Hi. I studied economics at undergraduate level and have encountered the profit maximising rule of MR = MC; with the standard premise for such calculations involving the production of goods with a fixed price per unit. I currently work in the construction sector (demolition) where each of our projects have a different cost and revenue from other projects. As such, I would like to know if/how the above measure could be applied to the service sector? My current thinking is that the data must be manipulated to achieve the cost per square foot of a site. However, this will involve significant data manipulation just to run the calculations. Could you tell me if I am on the right track with this direction or whether there is an alternative way that I could calculate the profit-maximising output? My goal in answering this question is to determine the appropriate mark-up for our business when submitting a quote to a client. At present, we are charging a 10% mark-up which I currently believe to be too low to be sustainable. Any assistance on this would be greatly appreciated.

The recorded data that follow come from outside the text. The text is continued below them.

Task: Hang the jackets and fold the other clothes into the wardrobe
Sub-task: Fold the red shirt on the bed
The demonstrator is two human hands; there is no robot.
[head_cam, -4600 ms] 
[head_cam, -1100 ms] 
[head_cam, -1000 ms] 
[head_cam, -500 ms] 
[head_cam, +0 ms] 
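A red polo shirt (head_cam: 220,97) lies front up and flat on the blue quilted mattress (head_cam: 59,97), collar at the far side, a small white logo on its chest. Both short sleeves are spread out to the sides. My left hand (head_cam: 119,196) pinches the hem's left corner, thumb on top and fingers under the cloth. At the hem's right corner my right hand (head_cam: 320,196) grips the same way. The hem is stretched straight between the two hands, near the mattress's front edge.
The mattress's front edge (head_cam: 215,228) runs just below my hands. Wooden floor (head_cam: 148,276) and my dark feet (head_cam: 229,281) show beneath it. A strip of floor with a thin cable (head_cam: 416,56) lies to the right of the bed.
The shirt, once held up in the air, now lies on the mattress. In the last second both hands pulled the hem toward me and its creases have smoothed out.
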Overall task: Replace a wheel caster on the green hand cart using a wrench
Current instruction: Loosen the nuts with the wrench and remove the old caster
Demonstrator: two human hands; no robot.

Suppose you have N projects, each of them with possibly different but constant marginal costs (MC). Since the marginal cost for each project is constant, the average variable cost is also constant, and your profits can be expressed as:
Profit = (P1 – MC1) Q1 + … + (PN – MCN) QN – FixedCosts,
where Pn is the price per unit of project n, Qn is the number of units of project n, and FixedCosts are your fixed costs. To maximize profits, you need to choose the number of units for each of the projects so that marginal revenue equals marginal cost for each individual project. That is, the “first order conditions” (FOCs) for optimization are
Project 1: P1 + Q1 ¶P1/¶Q1 – MC1 = 0,
Project N: PN + QN ¶PN/¶QN – MCN = 0.
Unless you face a perfectly elastic demand, the term ¶Pn/¶Qn is a negative number, because it says that you must reduce the price per unit of project n if you want to increase the number of units sold for that project (in the case of perfect competition, ¶Pn/¶Qn = 0 because you can sell as many units as you want at the going price).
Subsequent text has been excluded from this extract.